The 12-month forecast presents three scenarios. The Base Case (60% probability) sees the stock trading between $150 and $165, as it delivers consensus EPS of ~$8.39 and maintains its premium valuation. The Bull Case (25% probability) targets $167 to $175 on multiple expansion driven by a flight to safety and strong earnings. The Bear Case (15% probability) sees a retest of the 52-week low, with a range of $137 to $145, triggered by margin compression and a growth scare. The Base Case is most likely, assuming PG executes as expected in a mixed macro environment.
PG stock is fairly valued to slightly overvalued relative to its growth prospects. Its trailing P/E of 24.5x and forward P/E of 21.1x command a significant premium over the broader consumer staples sector, justified by its superior profitability (18.95% net margin) and defensive characteristics. However, with revenue growth of just 1.5%, the valuation implies the market is paying for stability and quality, not expansion. Compared to its own historical P/E range (approximately 19x to 32x), it sits in the upper half, suggesting limited room for multiple expansion from current levels.
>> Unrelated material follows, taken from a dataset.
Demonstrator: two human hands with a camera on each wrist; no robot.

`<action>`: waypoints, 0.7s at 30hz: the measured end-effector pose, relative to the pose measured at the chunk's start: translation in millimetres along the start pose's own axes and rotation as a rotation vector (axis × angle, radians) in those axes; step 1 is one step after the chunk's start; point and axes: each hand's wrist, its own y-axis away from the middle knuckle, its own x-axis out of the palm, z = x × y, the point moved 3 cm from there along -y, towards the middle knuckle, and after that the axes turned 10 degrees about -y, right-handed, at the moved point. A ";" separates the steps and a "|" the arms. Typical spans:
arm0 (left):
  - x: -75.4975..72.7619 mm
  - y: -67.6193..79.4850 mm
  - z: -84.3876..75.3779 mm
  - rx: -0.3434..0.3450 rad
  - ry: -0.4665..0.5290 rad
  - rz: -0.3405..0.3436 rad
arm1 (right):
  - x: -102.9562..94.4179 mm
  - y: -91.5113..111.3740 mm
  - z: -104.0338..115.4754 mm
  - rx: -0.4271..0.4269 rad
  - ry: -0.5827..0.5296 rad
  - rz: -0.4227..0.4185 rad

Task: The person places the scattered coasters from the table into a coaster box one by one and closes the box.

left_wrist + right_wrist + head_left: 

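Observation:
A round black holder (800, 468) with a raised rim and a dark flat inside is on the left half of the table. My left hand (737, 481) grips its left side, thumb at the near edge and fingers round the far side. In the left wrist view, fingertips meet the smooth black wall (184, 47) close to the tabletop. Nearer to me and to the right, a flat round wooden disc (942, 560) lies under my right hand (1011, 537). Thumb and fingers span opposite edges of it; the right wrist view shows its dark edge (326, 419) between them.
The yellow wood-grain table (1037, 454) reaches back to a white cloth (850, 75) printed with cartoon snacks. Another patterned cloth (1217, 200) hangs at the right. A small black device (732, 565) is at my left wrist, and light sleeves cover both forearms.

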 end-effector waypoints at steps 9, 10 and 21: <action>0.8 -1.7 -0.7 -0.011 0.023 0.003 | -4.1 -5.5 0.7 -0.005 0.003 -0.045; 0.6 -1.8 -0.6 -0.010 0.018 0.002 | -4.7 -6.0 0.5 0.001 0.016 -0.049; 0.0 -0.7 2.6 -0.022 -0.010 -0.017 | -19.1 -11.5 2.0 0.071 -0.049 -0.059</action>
PG is a good stock to buy for a specific investor profile: those seeking a low-volatility, defensive holding with a reliable dividend. However, at its current forward P/E of 21.1x, it is fairly valued to slightly overvalued, offering limited near-term capital appreciation upside. The 2.5% dividend yield and strong cash flow provide a floor. It becomes a more compelling buy on a pullback toward the $140-$145 range, which would offer a better margin of safety and a higher yield. For growth-oriented investors, it is not a good buy.
PG is unequivocally suitable for long-term investment, not short-term trading. Its low beta (0.385) and modest growth profile mean it is unlikely to generate explosive short-term gains. Its value is realized over years through dividend compounding, share buybacks, and steady earnings growth. The stock is a core holding for dividend growth and defensive allocation portfolios. A minimum holding period of 3-5 years is recommended to ride out market cycles and fully benefit from its compounding characteristics. Short-term traders would find better opportunities in more volatile, catalyst-driven names.